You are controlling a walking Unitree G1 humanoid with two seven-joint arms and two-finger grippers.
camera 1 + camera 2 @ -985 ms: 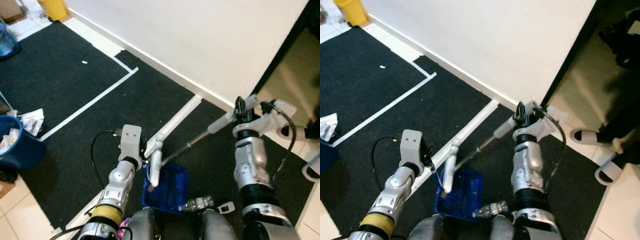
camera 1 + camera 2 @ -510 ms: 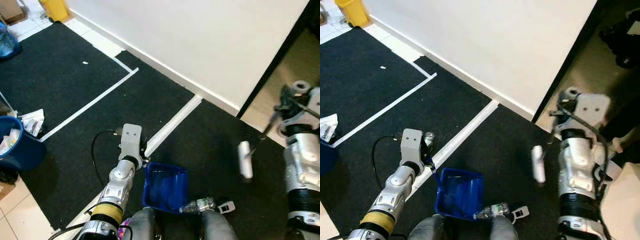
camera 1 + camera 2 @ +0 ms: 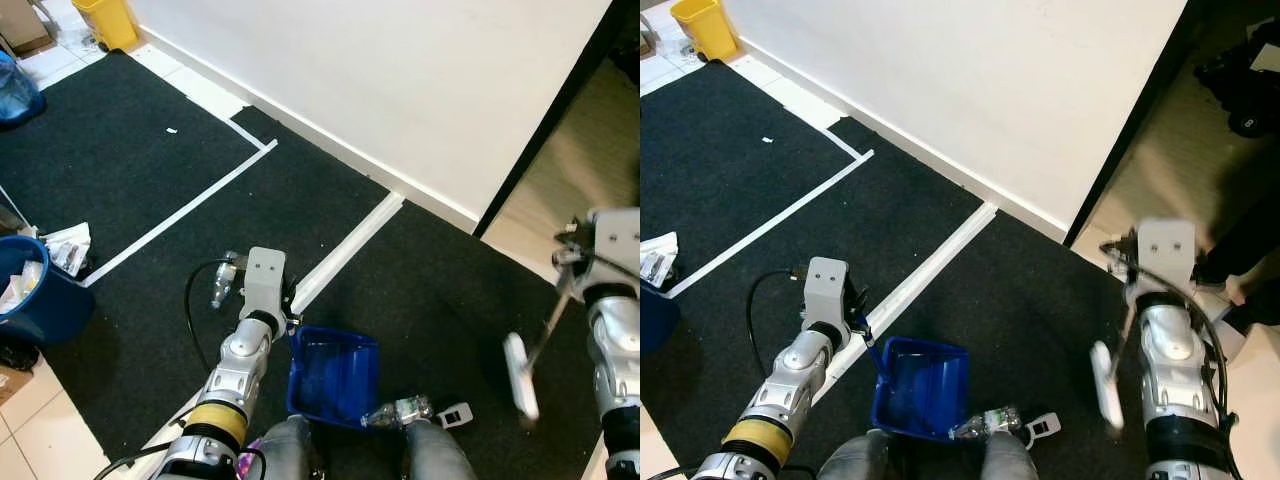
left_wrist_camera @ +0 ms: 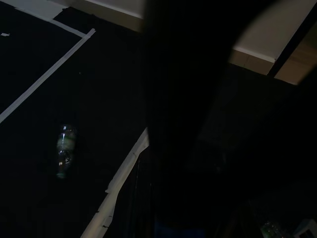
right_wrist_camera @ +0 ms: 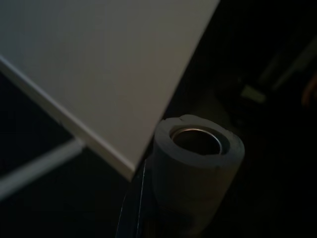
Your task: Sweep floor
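While dustpan (image 3: 335, 375) stays, broom (image 3: 522, 372) swung right.

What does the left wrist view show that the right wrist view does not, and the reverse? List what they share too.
Left wrist view, not the right: a plastic bottle lying on the carpet.
Right wrist view, not the left: the hollow grey end of the broom handle, close up.
Both: the white wall, white floor tape and dark carpet.

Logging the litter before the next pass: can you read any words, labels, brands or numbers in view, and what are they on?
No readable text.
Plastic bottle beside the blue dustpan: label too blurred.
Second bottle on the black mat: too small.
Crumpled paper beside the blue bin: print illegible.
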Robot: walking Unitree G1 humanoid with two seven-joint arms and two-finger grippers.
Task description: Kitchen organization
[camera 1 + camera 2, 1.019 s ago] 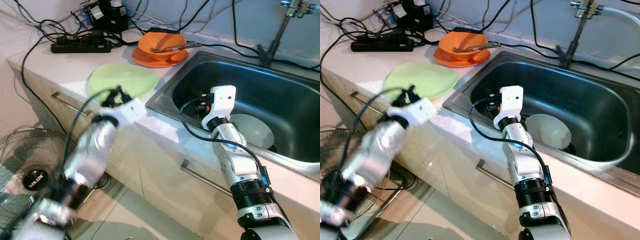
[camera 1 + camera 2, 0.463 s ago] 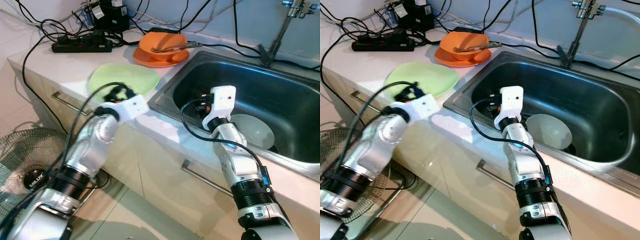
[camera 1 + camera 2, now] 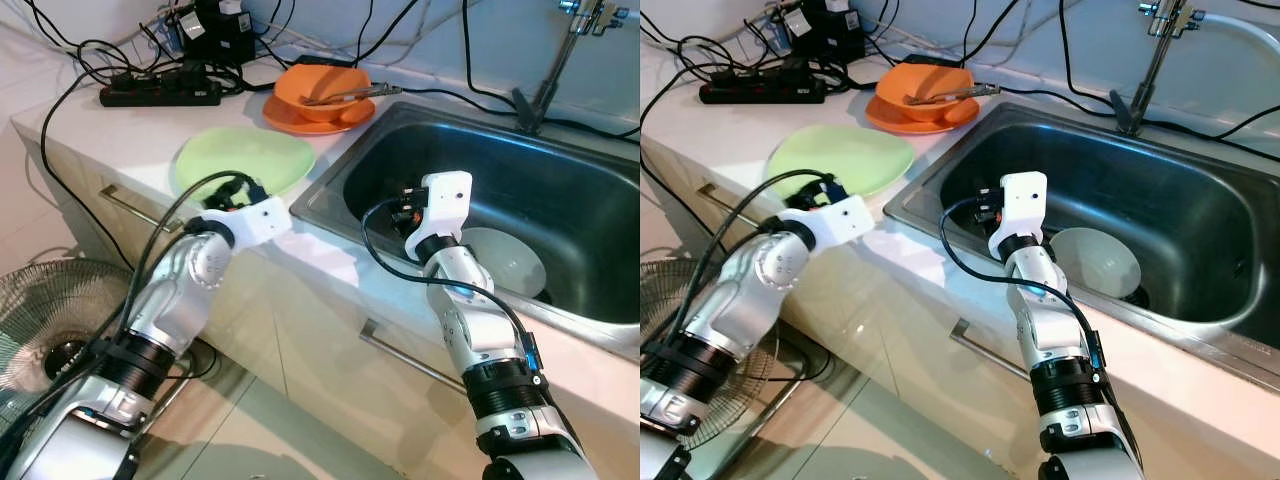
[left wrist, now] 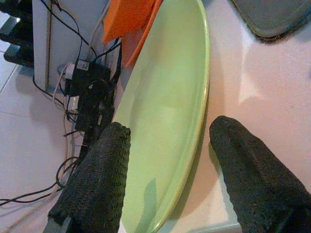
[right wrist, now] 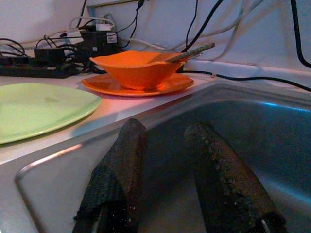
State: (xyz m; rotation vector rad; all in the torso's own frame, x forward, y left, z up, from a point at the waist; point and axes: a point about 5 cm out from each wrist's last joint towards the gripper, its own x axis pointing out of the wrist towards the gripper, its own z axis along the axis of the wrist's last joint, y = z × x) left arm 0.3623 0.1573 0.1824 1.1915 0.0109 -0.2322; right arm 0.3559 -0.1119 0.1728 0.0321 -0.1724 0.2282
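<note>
Straddling the near rim of the green plate [image 4: 165, 121], left gripper [image 4: 170, 160] spread wide, one black finger [image 4: 97, 179] over the plate's face and the other over the pale counter [image 4: 252, 77] just beside the rim; contact with the plate not clear. Beyond those fingers, orange plate [image 3: 305, 115] with an orange bowl [image 3: 322, 88] on it, a utensil [image 3: 350, 95] lying across the bowl, then a black power strip [image 3: 160, 93] and a tangle of cables [image 3: 90, 50] against the wall.

Hanging inside the steel sink [image 3: 560, 170], right gripper [image 5: 165, 165] parted on nothing, both fingers [image 5: 218, 179] pointing toward the sink's near-left wall, close to it. Just beside that wrist, deeper in the basin, a white plate [image 3: 510, 262] lying on the bottom. Past the sink rim ahead of those fingers, the orange bowl and the green plate on the counter. At the far edge of the sink, a faucet [image 3: 560, 50].

Below the left arm, on the floor, a wire-caged fan [image 3: 50, 330]; under the counter, cabinet fronts with metal handles [image 3: 400, 355].
</note>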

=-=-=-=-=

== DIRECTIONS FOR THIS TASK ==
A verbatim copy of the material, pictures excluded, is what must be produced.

== PROBLEM SOLUTION ==
You are controlling a walking Unitree G1 humanoid with two seven-joint arms and two-finger grippers.
camera 1 + camera 2 @ -985 ms: 
camera 1 + camera 2 @ -510 ms: 
camera 1 + camera 2 @ +0 ms: 
left_wrist_camera @ +0 ms: 
right_wrist_camera @ +0 ms: 
Your task: Sweep floor
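While dustpan (image 3: 335, 375) stays, broom (image 3: 522, 372) swung right.

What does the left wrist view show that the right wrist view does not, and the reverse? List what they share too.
Left wrist view, not the right: a plastic bottle lying on the carpet.
Right wrist view, not the left: the hollow grey end of the broom handle, close up.
Both: the white wall, white floor tape and dark carpet.

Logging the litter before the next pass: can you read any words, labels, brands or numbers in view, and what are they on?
No readable text.
Plastic bottle beside the blue dustpan: label too blurred.
Second bottle on the black mat: too small.
Crumpled paper beside the blue bin: print illegible.
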Robot: walking Unitree G1 humanoid with two seven-joint arms and two-finger grippers.
Task description: Kitchen organization
[camera 1 + camera 2, 1.019 s ago] 
[camera 1 + camera 2, 0.463 s ago] 
[camera 1 + camera 2, now] 
[left wrist, now] 
[right wrist, now] 
State: (xyz m; rotation vector rad; all in the torso's own frame, x forward, y left, z up, from a point at the waist; point and axes: a point about 5 cm out from each wrist's last joint towards the gripper, its own x axis pointing out of the wrist towards the gripper, its own z axis along the axis of the wrist's last joint, y = z × x) left arm 0.3623 0.1573 0.1824 1.1915 0.0109 -0.2322; right arm 0.3559 -0.1119 0.1728 0.0321 -0.1724 0.2282
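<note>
Straddling the near rim of the green plate [image 4: 165, 121], left gripper [image 4: 170, 160] spread wide, one black finger [image 4: 97, 179] over the plate's face and the other over the pale counter [image 4: 252, 77] just beside the rim; contact with the plate not clear. Beyond those fingers, orange plate [image 3: 305, 115] with an orange bowl [image 3: 322, 88] on it, a utensil [image 3: 350, 95] lying across the bowl, then a black power strip [image 3: 160, 93] and a tangle of cables [image 3: 90, 50] against the wall.

Hanging inside the steel sink [image 3: 560, 170], right gripper [image 5: 165, 165] parted on nothing, both fingers [image 5: 218, 179] pointing toward the sink's near-left wall, close to it. Just beside that wrist, deeper in the basin, a white plate [image 3: 510, 262] lying on the bottom. Past the sink rim ahead of those fingers, the orange bowl and the green plate on the counter. At the far edge of the sink, a faucet [image 3: 560, 50].

Below the left arm, on the floor, a wire-caged fan [image 3: 50, 330]; under the counter, cabinet fronts with metal handles [image 3: 400, 355].
</note>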

The response is finished, and the exercise is complete.